I always say that my thoughts don't run in a straight line. I imagine that some people do have linear thought processes, and when they want to write something, deduce something, or do something they start at the beginning and follow a pre-determined set of steps to the end. It seems to me the rest of the world is made up of people who don't mind reading the directions when playing a board game for the first time.
But for me, arriving at a conclusion, solving a problem, or making a decision is more like a game of pick-up-sticks. Seems easy enough--just throw down the sticks and start playing from the middle.
If I'm really driven to find the conclusion, squash the problem, or exact the decision, that process works well. It's what makes me a creative, curious person. But sometimes my mind gets carried off in too many directions. Soon I'm finding sticks in every corner of the room.
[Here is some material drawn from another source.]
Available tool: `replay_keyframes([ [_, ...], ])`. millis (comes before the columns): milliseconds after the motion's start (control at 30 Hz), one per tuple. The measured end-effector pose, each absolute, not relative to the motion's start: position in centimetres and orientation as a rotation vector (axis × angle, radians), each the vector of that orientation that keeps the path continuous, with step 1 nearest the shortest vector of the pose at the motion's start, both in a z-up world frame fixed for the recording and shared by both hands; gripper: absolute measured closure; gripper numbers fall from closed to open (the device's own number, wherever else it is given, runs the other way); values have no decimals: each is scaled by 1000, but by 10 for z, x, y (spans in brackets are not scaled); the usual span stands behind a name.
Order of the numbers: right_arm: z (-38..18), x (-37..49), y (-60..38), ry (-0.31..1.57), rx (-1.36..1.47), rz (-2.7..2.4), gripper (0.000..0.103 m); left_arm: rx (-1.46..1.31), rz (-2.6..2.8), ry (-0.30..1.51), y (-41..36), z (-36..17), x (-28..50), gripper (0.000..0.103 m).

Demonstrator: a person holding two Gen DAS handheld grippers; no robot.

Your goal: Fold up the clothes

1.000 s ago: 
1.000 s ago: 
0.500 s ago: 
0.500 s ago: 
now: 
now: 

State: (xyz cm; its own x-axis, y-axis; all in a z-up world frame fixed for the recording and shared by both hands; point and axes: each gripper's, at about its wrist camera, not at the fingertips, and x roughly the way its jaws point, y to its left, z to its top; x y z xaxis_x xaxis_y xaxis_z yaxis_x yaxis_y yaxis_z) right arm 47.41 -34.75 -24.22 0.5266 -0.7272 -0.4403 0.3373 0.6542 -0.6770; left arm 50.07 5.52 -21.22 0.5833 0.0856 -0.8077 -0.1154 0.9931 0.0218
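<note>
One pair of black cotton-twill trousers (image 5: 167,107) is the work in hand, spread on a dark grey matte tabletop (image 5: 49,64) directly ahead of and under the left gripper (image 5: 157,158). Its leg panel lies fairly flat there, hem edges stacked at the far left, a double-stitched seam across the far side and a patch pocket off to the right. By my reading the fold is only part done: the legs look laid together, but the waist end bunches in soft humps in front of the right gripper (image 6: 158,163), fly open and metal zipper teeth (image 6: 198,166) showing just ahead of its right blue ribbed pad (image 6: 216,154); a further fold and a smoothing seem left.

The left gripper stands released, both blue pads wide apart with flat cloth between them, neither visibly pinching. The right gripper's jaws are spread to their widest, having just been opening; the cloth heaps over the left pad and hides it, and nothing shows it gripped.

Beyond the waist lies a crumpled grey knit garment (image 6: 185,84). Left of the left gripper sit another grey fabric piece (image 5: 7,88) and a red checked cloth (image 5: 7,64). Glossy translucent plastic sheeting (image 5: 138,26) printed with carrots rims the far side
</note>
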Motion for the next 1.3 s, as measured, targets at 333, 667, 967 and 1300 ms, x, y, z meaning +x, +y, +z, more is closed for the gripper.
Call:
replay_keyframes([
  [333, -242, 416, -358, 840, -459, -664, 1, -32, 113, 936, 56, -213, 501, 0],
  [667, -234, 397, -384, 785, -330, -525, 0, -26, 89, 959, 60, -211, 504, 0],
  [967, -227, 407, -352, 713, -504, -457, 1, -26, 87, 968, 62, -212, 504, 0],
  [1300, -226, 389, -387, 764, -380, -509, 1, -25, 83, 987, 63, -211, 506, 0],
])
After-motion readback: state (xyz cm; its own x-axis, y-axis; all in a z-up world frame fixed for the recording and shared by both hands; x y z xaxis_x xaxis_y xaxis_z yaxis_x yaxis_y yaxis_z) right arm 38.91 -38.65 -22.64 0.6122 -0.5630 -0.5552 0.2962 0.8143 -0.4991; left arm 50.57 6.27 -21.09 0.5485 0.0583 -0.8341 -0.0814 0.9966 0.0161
Is there something more to this? Could this sometimes frustrating mental disorganization be the latent prints of ADD or ADHD?
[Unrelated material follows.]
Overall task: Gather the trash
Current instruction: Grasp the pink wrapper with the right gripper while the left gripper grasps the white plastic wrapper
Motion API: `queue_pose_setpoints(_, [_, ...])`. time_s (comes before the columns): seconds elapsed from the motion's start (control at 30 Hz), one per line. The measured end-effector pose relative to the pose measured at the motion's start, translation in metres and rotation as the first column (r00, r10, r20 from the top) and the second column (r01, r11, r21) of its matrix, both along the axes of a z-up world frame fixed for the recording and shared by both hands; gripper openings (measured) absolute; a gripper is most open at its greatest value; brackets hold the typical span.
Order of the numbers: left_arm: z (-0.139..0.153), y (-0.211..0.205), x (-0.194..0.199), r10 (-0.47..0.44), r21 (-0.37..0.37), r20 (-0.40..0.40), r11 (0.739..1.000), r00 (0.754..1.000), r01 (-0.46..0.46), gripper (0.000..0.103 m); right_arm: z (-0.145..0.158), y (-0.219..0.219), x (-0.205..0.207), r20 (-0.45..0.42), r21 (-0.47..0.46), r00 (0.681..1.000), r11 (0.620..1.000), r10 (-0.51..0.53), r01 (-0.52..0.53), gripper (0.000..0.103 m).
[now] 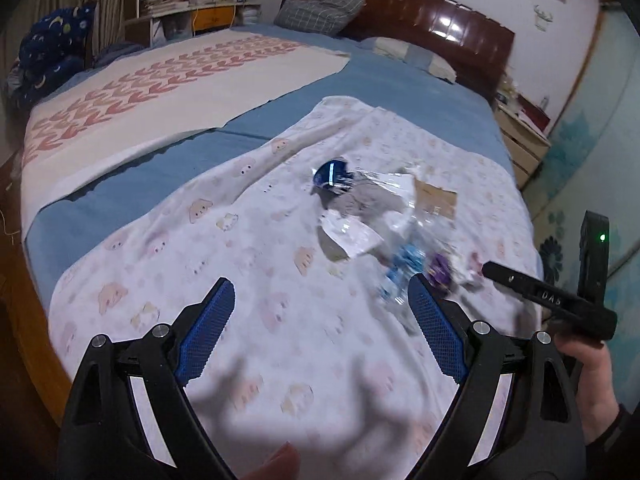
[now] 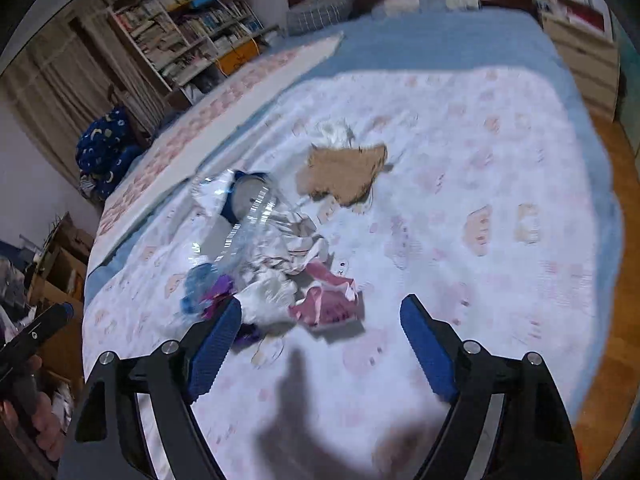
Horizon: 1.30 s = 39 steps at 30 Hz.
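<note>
A heap of trash lies on the white patterned sheet (image 2: 500, 160): a pink wrapper (image 2: 328, 300), crumpled white paper (image 2: 272, 296), a clear plastic bag (image 2: 248, 220), a blue-rimmed round lid (image 2: 250, 196), a torn brown cardboard piece (image 2: 348, 172) and blue (image 2: 198, 280) and purple (image 2: 220, 294) wrappers. My right gripper (image 2: 322, 304) hovers open just short of the pink wrapper, touching nothing. My left gripper (image 1: 320, 284) is open over bare sheet, with the blue wrapper (image 1: 404, 268), the purple wrapper (image 1: 440, 270), the plastic bag (image 1: 380, 216) and the lid (image 1: 334, 174) ahead and to its right.
The bed has a blue sheet (image 1: 400, 80), a pink chevron mat (image 1: 180, 80), pillows (image 1: 320, 12) and a dark headboard (image 1: 440, 20). A bookshelf (image 2: 192, 28) stands at the far left and a nightstand (image 1: 520, 136) at the right. A hand (image 1: 592, 380) holds the other tool beside me.
</note>
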State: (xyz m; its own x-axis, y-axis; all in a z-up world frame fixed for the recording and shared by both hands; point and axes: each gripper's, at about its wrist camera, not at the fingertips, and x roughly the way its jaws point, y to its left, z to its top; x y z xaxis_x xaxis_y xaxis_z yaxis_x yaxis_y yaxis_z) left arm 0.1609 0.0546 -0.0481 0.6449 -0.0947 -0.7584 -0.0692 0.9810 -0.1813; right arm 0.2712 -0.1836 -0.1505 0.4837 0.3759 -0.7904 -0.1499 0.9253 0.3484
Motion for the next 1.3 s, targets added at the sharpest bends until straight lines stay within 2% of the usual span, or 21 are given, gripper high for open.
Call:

A Question without an Answer
A few of my OCD friends have ADD. The therapist who leads my support group specializes in treating OCD and ADD. There are countless ocd bloggers out there who have both disorders, suggesting that they're sometimes comorbid. Do I have ADD, too? It might be a good question, but I don't need to know the answer. Whether or not I have ADD is one uncertainty I'm actually comfortable with.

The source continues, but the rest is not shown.